Pangan merupakan kebutuhan dasar bagi warga negara. Pemenuhan pangan bagi warga negara adalah bagian dari hak asasi manusia yang dijamin di dalam Undang-Undang Dasar negara republik Indonesia tahun 1945. Hal ini berarti ketersediaan bahan pangan harus dapat diakses bagi warga negara. Tidak hanya sampai pada ketersediaan, jumlah dan kualitas pangan menjadi kriteria penting untuk jaminan hak tersebut.
Pemerintah Indonesia telah mengupayakan ketersediaan pangan terjamin bagi warganya. UU no 18 tahun 2012 adalah wujud komitmen pemerintah untuk menjamin ketersediaan pangan yang cukup, baik jumlah maupun mutunya, aman, beragam, bergizi, merata, terjangkau dan tidak bertentangan dengan agama, kepercayaan serta kebudayaan masyarakat. Kendatipun demikian, apabila kita melihat ketersediaan pangan di daerah-daerah, kita akan menemui beberapa daerah yang mengalami kerentanan pangan. Laporan DKP (2012) menyatakan bahwa banyak daerah Indonesia bagian timur memiliki kerentanan dalam kesediaan pangan. Daerah-daerah ini seperti halnya kabupaten/kota yang berada di provinsi NTT atau Papua. Tidak hanya pada kerentanan ketersediaan pangan, pencapaian pada beberapa tujuan MDGs berkaitan dengan kesehatan dan gizi kurang mengalami kemajuan, seperti meningkatnya presentase stunting pada tahun 2010-2013. Permasalahan kekurangn gizi juga masih melanda Indonesia, prevalensi gizi buruk meningkat dari 36 % pada tahun 2010 menjadi 37% pada tahun 2013.

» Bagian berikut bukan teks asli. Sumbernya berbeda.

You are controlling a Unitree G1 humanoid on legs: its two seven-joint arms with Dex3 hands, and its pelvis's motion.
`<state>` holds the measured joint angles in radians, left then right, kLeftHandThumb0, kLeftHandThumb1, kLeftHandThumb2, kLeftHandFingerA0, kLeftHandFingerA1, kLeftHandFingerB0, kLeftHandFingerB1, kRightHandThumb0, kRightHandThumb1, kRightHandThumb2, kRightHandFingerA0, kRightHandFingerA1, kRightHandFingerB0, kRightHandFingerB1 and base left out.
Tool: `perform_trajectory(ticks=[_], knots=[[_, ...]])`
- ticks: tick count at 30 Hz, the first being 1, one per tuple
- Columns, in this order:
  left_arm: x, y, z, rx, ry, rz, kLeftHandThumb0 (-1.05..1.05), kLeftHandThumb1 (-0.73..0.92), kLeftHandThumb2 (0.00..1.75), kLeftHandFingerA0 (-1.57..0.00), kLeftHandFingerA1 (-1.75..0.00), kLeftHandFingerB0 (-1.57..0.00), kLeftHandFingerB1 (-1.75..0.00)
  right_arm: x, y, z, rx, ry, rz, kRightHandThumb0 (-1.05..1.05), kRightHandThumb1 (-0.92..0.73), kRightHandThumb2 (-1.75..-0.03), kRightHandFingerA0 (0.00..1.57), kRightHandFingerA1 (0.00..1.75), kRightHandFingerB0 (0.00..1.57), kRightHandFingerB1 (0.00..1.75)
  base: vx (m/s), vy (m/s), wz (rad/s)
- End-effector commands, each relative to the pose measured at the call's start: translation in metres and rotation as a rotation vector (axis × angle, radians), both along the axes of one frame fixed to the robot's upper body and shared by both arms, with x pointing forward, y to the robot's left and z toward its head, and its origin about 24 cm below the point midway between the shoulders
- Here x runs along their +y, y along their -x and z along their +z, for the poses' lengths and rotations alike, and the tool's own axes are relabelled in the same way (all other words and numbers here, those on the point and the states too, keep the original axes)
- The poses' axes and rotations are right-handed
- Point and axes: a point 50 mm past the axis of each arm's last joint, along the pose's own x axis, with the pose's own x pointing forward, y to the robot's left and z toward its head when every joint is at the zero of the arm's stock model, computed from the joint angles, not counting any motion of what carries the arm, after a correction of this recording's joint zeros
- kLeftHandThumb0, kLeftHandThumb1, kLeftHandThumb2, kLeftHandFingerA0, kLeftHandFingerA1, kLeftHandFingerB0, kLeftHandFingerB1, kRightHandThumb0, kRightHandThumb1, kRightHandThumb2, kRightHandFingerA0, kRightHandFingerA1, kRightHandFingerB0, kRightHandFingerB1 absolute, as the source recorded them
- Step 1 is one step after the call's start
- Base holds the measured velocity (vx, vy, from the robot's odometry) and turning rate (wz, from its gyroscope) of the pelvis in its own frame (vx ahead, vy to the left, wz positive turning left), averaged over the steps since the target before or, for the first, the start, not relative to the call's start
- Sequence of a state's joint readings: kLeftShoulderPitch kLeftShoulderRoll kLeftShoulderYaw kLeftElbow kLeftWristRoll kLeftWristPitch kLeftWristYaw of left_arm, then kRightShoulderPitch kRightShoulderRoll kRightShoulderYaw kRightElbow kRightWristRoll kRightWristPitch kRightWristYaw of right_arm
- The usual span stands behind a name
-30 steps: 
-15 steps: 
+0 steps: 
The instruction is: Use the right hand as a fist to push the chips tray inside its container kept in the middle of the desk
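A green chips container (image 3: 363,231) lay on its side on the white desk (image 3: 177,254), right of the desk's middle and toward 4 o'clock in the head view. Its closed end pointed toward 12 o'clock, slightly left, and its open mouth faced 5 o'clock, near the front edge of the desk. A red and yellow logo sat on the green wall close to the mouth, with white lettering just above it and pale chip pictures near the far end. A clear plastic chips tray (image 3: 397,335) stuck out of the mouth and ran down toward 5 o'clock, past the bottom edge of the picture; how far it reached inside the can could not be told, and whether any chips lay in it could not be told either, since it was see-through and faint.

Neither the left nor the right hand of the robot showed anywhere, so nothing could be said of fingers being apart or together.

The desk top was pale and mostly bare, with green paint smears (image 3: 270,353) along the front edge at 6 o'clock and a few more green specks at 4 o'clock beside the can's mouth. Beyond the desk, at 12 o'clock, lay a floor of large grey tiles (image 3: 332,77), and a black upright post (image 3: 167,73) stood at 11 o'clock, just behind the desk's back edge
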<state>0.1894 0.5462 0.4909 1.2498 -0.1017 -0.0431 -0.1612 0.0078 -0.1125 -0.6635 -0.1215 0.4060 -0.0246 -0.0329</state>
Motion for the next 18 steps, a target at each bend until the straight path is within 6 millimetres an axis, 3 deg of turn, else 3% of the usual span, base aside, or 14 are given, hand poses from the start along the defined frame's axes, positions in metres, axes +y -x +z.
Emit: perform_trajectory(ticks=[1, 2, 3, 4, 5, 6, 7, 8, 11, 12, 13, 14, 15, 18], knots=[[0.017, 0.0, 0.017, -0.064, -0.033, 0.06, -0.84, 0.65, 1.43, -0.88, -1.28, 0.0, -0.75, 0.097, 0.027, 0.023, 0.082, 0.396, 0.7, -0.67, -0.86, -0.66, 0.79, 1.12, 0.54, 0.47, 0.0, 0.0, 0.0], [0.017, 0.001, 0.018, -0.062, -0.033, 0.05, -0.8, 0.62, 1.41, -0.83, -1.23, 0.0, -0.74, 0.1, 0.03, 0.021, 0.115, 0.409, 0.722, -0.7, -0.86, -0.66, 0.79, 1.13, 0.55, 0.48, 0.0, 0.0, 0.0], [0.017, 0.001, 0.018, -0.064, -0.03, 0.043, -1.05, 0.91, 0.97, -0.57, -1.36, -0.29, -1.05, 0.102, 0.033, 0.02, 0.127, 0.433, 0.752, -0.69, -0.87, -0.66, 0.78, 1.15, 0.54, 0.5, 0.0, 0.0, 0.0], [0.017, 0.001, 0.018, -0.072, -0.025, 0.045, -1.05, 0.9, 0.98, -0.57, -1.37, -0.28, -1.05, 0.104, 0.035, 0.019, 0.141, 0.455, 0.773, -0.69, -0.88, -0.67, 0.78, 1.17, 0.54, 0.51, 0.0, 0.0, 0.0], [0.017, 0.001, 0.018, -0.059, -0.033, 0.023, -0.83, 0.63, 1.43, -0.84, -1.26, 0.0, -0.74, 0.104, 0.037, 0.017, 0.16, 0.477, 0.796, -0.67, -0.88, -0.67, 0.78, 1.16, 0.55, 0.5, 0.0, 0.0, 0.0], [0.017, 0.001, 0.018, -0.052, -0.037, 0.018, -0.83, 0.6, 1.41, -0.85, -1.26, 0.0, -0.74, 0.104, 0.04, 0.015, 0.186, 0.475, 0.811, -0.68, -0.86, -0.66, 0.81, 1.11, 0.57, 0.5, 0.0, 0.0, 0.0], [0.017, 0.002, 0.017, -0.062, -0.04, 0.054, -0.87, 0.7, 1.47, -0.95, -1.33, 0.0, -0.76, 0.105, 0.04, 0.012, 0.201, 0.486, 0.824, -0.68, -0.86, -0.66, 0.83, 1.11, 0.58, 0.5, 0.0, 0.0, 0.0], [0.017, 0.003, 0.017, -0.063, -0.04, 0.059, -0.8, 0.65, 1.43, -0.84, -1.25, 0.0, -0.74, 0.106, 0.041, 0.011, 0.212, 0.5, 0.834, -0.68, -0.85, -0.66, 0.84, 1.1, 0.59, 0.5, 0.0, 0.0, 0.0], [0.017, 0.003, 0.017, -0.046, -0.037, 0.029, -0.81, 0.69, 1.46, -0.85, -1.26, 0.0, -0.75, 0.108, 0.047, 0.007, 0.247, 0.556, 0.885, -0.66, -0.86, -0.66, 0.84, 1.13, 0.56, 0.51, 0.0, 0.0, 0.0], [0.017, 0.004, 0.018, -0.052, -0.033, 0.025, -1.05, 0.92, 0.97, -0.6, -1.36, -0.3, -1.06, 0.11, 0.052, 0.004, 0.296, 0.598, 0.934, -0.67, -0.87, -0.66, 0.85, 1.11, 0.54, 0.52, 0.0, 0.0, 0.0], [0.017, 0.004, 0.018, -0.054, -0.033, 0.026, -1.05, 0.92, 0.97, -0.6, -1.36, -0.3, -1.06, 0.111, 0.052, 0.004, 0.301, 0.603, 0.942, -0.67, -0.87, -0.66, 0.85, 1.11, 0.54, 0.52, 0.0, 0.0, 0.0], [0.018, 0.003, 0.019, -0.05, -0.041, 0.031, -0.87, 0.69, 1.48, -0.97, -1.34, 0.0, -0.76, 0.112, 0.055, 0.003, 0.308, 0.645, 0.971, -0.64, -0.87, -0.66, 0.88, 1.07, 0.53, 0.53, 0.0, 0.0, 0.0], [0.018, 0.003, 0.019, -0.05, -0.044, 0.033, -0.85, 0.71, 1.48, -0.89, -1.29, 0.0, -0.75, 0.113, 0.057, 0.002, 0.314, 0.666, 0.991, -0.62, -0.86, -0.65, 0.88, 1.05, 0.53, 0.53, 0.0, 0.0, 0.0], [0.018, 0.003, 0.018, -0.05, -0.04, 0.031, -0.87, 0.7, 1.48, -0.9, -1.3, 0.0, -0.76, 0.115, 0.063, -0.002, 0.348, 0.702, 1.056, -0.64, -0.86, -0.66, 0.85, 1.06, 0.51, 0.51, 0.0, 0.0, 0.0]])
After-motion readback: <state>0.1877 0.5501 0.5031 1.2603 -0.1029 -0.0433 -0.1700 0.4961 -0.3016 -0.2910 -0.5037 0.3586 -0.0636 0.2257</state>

Ketersediaan pangan yang cukup jumlah dan cukup mutu menjadi persoalan yang masih menghantui bangsa saat ini. Berbagai kebijakan sebenarnya telah dibuat oleh pemerintah untuk menyelesaikan persoalan pangan. Salah
satu kebijakan tersebut adalah kebijakan pupuk bersubsidi. Pada awalnya kebijakan ini didorong untuk meningkatkan produksi pertanian guna mencapai ketahanan pangan nasional dan sekaligus meningkatkan pendapatan petani.

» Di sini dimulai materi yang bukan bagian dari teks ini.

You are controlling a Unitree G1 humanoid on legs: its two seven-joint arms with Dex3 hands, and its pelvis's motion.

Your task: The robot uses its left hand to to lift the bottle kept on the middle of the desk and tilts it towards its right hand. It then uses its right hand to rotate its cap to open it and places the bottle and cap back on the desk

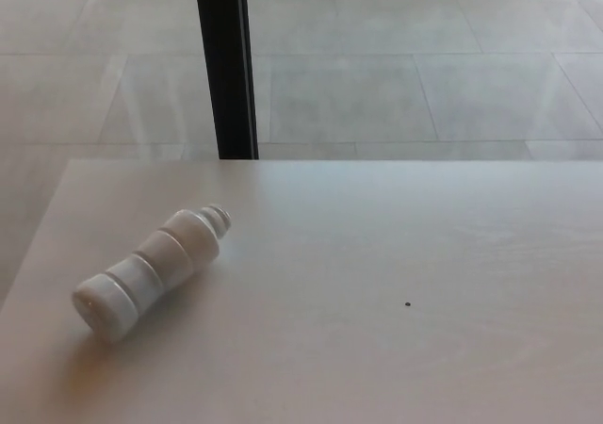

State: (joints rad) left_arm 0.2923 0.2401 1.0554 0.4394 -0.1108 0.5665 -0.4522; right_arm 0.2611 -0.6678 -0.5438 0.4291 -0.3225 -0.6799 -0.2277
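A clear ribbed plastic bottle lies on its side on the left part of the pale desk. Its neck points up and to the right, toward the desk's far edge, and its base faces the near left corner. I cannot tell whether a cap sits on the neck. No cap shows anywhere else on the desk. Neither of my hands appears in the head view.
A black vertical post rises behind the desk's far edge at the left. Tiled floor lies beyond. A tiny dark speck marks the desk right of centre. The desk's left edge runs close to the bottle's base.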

Jumlah subsidi pupuk terus mengalami peningkatan setiap tahunya. Pemerintah mengalirkan dana subsidi sebesar 16 triliun pada tahun 2015 untuk pupuk bersubsidi ini. Kemudian pada tahun berikutnya mengalami kenaikan yang sangat signifikan yaitu sekitar 30 triliun. Peningkatan kinerja dari pemerintah ini harapanya tidak berhenti pada peningkatan anggaran dan jumlah volume pupuk semata, tetapi harusnya sampai pada peningkatan produksi petani dan meningkatnya ketersediaan pangan nasional. Sangat disayangkan apabila program ini hanya mengalami peningkatan di anggaran saja. Seperti ungkapan Niskansen (1971) bahwa karakteristik birokrasi celakanya cenderung budget maximize. Birokrasi sebagai penyelenggara pelayanan hanya berupaya memaksimalkan penyerapan anggaran tanpa meningkatkan kinerja dan kualitas produk yang dihasilkan sesuai tujuan awal suatu program.

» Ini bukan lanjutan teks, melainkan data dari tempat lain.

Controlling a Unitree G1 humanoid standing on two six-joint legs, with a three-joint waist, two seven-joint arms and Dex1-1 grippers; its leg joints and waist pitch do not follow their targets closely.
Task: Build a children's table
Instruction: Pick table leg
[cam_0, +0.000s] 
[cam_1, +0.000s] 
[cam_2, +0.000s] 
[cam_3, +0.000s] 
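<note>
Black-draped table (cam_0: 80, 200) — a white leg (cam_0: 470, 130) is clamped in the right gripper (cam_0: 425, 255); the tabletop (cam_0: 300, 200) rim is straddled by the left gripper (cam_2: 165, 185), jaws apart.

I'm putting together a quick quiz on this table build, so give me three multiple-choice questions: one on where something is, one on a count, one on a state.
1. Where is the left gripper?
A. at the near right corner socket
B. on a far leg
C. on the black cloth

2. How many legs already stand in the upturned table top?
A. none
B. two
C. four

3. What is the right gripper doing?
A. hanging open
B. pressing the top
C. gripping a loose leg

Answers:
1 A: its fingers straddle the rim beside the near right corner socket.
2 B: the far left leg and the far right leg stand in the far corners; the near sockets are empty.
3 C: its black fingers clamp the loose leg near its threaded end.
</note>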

Untuk mengawal kebijakan subsidi pupuk ini tetap berada pada jalur sebagaimana tujuanya-yaitu untuk mencapai ketahanan pangan, keterlibatan partisipasi masyarakat menjadi penting adanya. Partisipasi masyarakat dalam suatu kebijakan setidaknya dapat terwujud melalui cara diantaranya adalah melalui Audit Sosial.